**PROBLEM TO SOLVE**:
When the line containing "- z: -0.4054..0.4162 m" appears in the data below, begin copying there and stop only after the line containing "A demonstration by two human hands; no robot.".

**Records excerpted from a collection**:
----

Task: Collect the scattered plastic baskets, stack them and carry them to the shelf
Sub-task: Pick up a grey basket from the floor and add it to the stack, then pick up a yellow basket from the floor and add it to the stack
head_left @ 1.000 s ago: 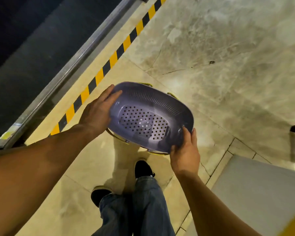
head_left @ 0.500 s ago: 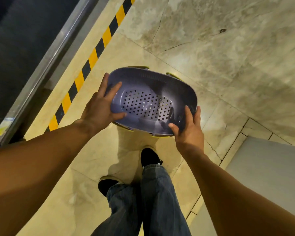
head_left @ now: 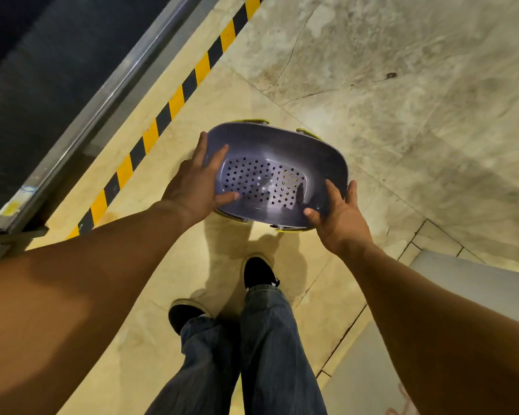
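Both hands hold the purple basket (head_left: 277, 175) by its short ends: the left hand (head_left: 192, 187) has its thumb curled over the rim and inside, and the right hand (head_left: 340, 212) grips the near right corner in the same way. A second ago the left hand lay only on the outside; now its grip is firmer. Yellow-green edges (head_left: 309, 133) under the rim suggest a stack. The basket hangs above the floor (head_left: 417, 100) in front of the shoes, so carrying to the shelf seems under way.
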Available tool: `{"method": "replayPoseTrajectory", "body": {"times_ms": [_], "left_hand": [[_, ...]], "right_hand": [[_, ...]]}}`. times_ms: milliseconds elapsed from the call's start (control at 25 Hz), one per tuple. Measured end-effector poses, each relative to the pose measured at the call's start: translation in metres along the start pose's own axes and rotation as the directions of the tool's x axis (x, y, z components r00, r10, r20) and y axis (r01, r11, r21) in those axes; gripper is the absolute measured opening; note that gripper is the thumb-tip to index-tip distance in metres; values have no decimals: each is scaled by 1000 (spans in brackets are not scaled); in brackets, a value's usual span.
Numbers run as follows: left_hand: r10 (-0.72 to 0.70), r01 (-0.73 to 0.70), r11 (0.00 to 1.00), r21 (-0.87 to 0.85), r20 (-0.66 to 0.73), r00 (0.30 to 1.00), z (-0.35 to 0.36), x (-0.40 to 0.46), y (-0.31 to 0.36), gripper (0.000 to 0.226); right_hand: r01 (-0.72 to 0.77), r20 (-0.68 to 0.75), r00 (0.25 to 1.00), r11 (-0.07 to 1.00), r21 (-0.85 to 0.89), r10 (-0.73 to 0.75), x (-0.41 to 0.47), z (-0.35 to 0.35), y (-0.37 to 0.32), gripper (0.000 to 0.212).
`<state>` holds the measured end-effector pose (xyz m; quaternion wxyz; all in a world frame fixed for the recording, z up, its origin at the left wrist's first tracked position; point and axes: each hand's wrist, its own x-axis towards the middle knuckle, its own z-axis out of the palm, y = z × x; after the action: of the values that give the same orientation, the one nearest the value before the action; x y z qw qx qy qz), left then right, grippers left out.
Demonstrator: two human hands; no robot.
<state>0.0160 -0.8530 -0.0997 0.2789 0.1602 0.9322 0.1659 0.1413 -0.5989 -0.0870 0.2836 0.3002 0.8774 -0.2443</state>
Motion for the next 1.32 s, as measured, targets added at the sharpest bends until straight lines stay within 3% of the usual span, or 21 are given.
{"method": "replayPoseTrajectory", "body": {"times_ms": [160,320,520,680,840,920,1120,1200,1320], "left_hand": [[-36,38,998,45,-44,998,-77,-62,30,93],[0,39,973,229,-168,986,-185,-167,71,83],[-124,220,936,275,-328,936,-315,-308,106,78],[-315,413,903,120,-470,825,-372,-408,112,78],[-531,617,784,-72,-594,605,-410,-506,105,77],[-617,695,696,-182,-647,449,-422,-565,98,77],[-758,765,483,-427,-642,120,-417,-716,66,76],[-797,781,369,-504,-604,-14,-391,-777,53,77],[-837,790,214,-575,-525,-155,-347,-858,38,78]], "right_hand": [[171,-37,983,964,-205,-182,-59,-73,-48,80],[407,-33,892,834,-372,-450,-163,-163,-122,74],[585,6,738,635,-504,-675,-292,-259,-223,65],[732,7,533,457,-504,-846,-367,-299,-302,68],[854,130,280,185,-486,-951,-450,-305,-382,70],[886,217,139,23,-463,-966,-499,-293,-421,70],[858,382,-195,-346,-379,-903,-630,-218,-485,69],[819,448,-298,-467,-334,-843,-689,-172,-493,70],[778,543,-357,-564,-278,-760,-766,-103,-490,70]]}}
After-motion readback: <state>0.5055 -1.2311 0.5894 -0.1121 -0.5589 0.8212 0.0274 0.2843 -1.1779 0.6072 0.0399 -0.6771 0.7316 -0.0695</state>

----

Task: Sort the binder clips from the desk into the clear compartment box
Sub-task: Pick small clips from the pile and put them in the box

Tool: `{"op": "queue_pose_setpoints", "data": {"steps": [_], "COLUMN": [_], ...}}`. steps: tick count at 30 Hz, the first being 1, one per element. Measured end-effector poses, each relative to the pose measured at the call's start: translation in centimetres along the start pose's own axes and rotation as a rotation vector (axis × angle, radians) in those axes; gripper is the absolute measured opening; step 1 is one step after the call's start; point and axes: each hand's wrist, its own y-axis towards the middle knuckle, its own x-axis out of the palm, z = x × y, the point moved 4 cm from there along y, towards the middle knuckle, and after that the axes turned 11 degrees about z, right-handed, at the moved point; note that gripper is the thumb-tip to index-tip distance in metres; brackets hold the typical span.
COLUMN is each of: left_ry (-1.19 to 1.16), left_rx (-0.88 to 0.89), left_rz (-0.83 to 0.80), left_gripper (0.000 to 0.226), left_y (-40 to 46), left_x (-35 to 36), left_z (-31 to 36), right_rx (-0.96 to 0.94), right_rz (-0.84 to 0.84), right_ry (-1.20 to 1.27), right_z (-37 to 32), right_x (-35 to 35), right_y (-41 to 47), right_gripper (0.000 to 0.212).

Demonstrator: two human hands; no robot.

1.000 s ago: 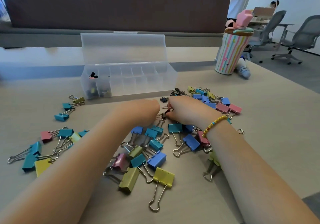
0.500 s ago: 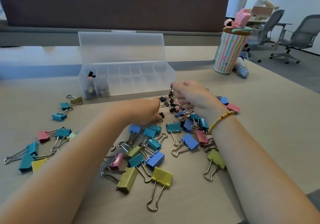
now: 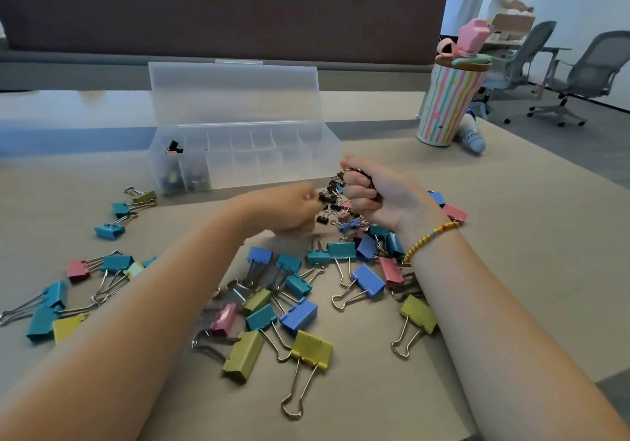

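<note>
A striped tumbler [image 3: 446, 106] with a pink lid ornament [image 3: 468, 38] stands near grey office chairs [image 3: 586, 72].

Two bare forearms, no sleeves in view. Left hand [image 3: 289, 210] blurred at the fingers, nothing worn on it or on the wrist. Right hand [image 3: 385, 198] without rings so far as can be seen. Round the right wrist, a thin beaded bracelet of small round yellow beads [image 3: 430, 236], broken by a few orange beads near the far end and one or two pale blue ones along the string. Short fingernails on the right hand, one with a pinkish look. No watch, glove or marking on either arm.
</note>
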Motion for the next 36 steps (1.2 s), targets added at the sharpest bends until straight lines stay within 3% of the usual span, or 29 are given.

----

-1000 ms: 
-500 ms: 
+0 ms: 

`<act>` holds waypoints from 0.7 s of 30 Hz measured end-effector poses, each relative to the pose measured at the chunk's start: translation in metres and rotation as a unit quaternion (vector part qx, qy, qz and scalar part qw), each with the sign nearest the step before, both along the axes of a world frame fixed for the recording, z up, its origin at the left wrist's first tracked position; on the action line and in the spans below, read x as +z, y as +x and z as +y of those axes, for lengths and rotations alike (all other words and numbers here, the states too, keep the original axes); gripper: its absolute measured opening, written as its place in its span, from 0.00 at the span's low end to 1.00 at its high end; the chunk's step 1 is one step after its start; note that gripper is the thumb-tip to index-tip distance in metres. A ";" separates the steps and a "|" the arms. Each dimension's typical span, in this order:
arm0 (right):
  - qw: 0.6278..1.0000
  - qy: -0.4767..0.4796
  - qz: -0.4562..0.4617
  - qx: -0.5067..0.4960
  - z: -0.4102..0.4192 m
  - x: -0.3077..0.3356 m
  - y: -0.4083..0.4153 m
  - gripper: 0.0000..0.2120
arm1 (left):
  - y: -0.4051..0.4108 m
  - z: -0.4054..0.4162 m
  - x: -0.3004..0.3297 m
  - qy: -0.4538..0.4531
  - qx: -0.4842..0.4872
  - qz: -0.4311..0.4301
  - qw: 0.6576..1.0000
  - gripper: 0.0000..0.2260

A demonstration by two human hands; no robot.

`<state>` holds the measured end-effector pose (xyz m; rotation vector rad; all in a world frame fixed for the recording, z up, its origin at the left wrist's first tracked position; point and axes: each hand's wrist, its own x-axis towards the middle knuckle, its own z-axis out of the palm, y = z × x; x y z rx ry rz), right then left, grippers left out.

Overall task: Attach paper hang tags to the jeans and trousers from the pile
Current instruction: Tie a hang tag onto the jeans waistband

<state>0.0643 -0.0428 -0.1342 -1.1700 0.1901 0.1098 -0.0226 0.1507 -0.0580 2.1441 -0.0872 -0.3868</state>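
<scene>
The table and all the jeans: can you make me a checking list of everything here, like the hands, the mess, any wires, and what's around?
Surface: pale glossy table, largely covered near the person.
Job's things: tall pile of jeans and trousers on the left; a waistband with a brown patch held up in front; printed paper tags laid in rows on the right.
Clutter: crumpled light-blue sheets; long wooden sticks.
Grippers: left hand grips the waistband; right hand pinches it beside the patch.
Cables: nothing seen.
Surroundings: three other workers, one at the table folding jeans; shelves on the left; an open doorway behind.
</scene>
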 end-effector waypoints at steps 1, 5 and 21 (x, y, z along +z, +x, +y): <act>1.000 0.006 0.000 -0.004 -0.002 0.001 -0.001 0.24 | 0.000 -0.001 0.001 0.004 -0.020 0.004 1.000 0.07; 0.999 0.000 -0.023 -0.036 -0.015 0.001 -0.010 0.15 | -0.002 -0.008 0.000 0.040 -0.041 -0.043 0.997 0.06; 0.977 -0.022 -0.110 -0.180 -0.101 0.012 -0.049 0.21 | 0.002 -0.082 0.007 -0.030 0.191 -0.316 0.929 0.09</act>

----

**SOLUTION FOR THIS EXERCISE**:
  - z: -0.4054..0.4162 m
  - x: -0.3004..0.3297 m
  - qy: -0.4538..0.4531
  - qx: -0.4842..0.4872
  - qz: -0.4311..0.4301
  - qw: 0.6576..1.0000
  - gripper: 0.0000..0.2260

A demonstration by two human hands; no robot.

This completes the answer to the exercise.